(THE TASK): What is asked for is the whole listing, given again word for word.

(DATASET EXCERPT begins)

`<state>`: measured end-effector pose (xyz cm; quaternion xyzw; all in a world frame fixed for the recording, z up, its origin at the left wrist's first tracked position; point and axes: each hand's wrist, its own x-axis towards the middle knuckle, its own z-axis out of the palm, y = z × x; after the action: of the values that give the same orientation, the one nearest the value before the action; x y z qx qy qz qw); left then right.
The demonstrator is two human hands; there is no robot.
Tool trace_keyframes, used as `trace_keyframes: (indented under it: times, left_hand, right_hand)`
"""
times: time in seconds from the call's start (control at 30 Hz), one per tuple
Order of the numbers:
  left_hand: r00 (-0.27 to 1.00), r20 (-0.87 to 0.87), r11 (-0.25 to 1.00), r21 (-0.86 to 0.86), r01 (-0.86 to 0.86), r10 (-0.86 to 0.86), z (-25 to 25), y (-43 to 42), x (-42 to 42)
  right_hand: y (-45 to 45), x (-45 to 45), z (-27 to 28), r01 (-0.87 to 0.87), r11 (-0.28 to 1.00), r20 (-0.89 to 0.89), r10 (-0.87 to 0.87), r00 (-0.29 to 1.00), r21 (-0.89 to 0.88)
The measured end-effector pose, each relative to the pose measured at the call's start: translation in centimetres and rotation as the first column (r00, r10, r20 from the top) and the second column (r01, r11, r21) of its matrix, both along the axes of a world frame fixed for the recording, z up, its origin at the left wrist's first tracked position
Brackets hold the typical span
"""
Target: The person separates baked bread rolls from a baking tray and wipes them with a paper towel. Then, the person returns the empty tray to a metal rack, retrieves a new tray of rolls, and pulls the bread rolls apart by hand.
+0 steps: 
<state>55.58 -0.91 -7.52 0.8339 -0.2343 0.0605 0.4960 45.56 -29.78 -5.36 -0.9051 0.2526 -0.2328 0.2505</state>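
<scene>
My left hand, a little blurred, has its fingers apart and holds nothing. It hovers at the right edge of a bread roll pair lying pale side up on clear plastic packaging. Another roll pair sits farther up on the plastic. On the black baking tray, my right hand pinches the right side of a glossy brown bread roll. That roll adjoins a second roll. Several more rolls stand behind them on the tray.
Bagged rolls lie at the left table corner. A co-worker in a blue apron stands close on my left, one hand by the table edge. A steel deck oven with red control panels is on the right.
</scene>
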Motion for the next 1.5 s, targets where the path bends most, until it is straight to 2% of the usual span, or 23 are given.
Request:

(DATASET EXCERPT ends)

(SOLUTION):
`<state>`: measured end-effector pose (xyz cm; quaternion xyzw; all in a world frame fixed for the recording, z up, its origin at the left wrist's first tracked position; point and axes: each hand's wrist, its own x-axis towards the middle knuckle, its own z-axis out of the palm, y = z × x; after the action: of the values that give the same orientation, the one nearest the value before the action; x y z qx qy qz qw); left then right.
The demonstrator is two human hands; there is no robot.
Tool trace_keyframes, used as `trace_keyframes: (indented under it: times, left_hand, right_hand)`
"""
times: time in seconds from the call's start (control at 30 Hz), one per tuple
Order of the numbers:
  left_hand: r00 (-0.27 to 1.00), r20 (-0.87 to 0.87), r11 (-0.25 to 1.00), r21 (-0.86 to 0.86), r01 (-0.86 to 0.86), r10 (-0.86 to 0.86), z (-25 to 25), y (-43 to 42), x (-42 to 42)
  right_hand: y (-45 to 45), x (-45 to 45), z (-27 to 28), r01 (-0.87 to 0.87), r11 (-0.28 to 1.00), r20 (-0.89 to 0.89), r10 (-0.87 to 0.87), r00 (-0.29 to 1.00), r21 (-0.89 to 0.88)
The measured end-effector pose, each relative to the pose measured at the call's start: translation in centimetres and rotation as the first column (r00, r10, r20 from the top) and the second column (r01, r11, r21) of its matrix, both along the axes of a world frame fixed for the recording, z up, its origin at the left wrist's first tracked position
Brackets hold the typical span
"""
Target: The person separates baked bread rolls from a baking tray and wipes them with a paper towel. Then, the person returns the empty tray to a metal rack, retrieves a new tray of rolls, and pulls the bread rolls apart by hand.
+0 steps: 
<state>55.58 -0.91 -7.52 0.8339 -0.2343 0.0605 0.4960 45.56 -29.78 -5.36 -0.9051 0.2526 -0.2328 0.2505</state>
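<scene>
My left hand, a little blurred, has its fingers apart and holds nothing. It hovers at the right edge of a bread roll pair lying pale side up on clear plastic packaging. Another roll pair sits farther up on the plastic. On the black baking tray, my right hand pinches the right side of a glossy brown bread roll. That roll adjoins a second roll. Several more rolls stand behind them on the tray.
Bagged rolls lie at the left table corner. A co-worker in a blue apron stands close on my left, one hand by the table edge. A steel deck oven with red control panels is on the right.
</scene>
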Motion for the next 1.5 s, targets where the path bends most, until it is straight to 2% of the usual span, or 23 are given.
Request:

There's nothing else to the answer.